All Susan ever wanted was to live a normal life. But that plan went totally out the window after she met Charles Kane.
At first, she finds him totally charming and loving. She also has no clue who he is and doesn't realize he's married when they first meet. But after she realizes they've had an affair that has destroyed his political career, she still marries him after his first divorce, which suggests that she loves him enough to feel very loyal to him. On top of that, she falls for him without having any clue that he's rich. She just likes Kane for who he is, and in this sense she represents his best shot at being truly loved in this movie… apart from his buddy Leland, that is.
Here's the really sad thing about Susan's relationship with Kane: she totally gives him everything he wants by loving him for who he is. But he still feels like he needs to do something that'll force her to keep loving him, so he devotes himself to turning her into a famous singer so that he can prove to her and the whole world that he can do anything. Susan goes along with it at first because she loves him so much, but as time goes by, she gets sick of Charles' attempt to turn her into a famous singer.
For Susan, money is "just money. It doesn't mean anything. You never really gave me anything that you care about." In other words, she can see through Kane's façade and study the man underneath. She knows that, deep down, Kane is just a selfish child who wants everyone to behave exactly the way he wants them to. She sums this up by saying to him,
SUSAN: You don't love me. You want me to love you.
In other words, she knows that Kane wants love without having to give any back in return. But as we find out earlier in the movie, Susan is still devastated by Kane's death, as we hear Bernstein tell Thompson,
BERNSTEIN: I called her myself the day after he died […] She couldn't even come to the phone.
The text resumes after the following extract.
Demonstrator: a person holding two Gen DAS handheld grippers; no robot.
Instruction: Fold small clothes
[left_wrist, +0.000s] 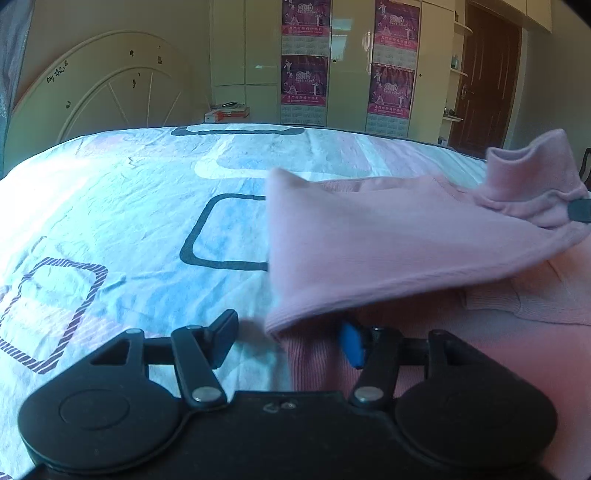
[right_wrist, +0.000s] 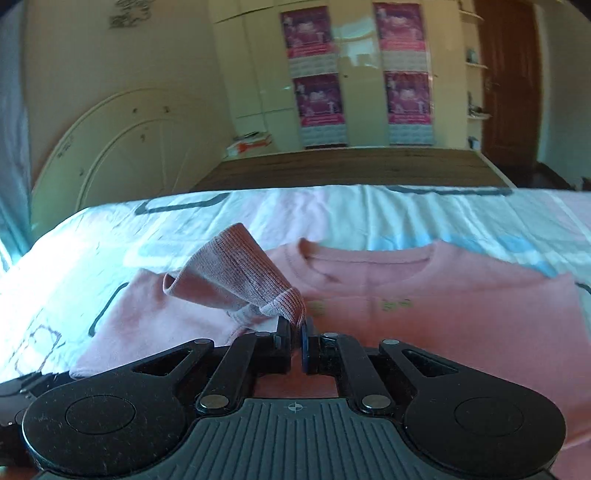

Even after she's left Kane and lost all her money, Susan says she isn't so sad about how things have turned out for her. Thompson expresses sympathy for her tough times, but Susan quickly answers,
SUSAN: They haven't been tough on me. I just lost all my money.
In her own words, Susan never wanted money or fame. She wanted love and friends, but these are the things Charles Kane was never able to give her. Even when he offers to give her anything she wanted, he makes the mistake of saying,
KANE: You can't do this to me.
Susan picks up on this immediately and says,
SUSAN: It's you that this is being done to. It's not me at all. Not what it means to me. I can't do this to you? Oh, yes, I can.
So she leaves him and that's that. Susan might have confidence issues at times, but she's not going to spend the rest of her days as Charles Kane's emotional doormat.
P.S. Since the history of this movie is storied and wrapped up in William Randolph Hearst's protests of it, it's worth mentioning that Susan Alexander Kane bears a strong resemblance to Marion Davies, Hearst's mistress—a film actress with a knack for light comedy but whom Hearst saddled with a series of overwrought historical dramas.